Elmer Charles "Mike" Alft Jr. (July 13, 1925 - November 22, 2021) was an American historian and former mayor of Elgin, Illinois. Born in Chicago, Illinois, he graduated Phi Beta Kappa from Grinnell College in 1949 and received his master's degree from Syracuse University in 1950. He taught at Elgin High School for four decades while serving as city councilman, mayor, secretary of the Board of Trustees of the Gail Borden Public Library District, and various other capacities in local government.

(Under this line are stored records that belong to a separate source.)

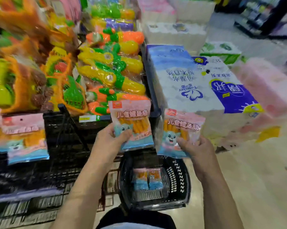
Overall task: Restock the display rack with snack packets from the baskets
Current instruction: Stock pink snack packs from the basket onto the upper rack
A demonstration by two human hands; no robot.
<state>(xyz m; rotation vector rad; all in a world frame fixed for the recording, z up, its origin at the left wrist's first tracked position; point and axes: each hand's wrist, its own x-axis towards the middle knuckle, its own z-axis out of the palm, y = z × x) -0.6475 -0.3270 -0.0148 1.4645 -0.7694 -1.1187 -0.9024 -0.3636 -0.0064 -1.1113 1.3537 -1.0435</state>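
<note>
Hands hold one each: left hand (112,139) pinches a pink-and-blue plastic snack packet (133,116) mid-picture, right hand (194,147) grips its twin packet (180,128) at four o'clock. More lie in the black plastic basket (179,172) at six. Probably light, soft, slippery; hold bottom edges.

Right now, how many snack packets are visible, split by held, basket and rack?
Held packets: 2, left-hand packet and right-hand packet
Basket packets: 2
Rack packets: 2 visible, blurred
Total: 6
</note>
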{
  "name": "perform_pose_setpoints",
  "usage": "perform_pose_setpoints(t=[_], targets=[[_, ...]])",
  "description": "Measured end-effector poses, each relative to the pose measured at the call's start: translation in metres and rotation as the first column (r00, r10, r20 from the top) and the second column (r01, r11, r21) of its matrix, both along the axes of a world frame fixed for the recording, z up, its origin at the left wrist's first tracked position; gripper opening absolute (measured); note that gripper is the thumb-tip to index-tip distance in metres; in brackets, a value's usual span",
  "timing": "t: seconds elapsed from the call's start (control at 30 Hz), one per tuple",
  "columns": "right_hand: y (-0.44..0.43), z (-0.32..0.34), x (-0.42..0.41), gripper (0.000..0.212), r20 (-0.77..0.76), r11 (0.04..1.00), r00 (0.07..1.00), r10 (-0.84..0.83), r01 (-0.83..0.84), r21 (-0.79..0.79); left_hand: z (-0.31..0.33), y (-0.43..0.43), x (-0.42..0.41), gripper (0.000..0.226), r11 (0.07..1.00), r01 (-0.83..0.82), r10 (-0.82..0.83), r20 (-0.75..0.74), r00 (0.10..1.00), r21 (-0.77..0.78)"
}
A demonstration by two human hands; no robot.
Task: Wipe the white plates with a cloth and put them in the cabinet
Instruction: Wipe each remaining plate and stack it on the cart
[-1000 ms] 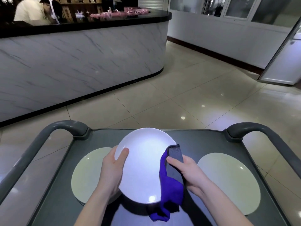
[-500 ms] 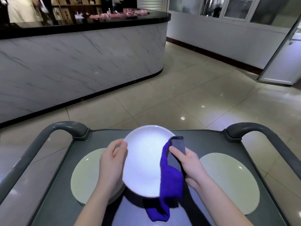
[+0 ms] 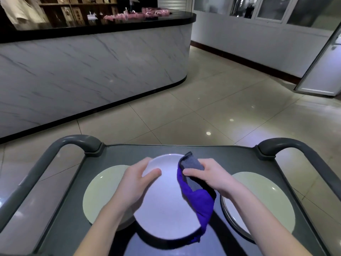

In addition he was a part-time instructor at Elgin Community College.

Alft was elected to the Elgin City Council in the at-large election in April, 1963. Four years later, he was elected Mayor, succeeding Clyde Shales. As was the custom at the time, Alft did not seek reelection when his four-year term expired in 1971. William Rauschenberger was elected to succeed him.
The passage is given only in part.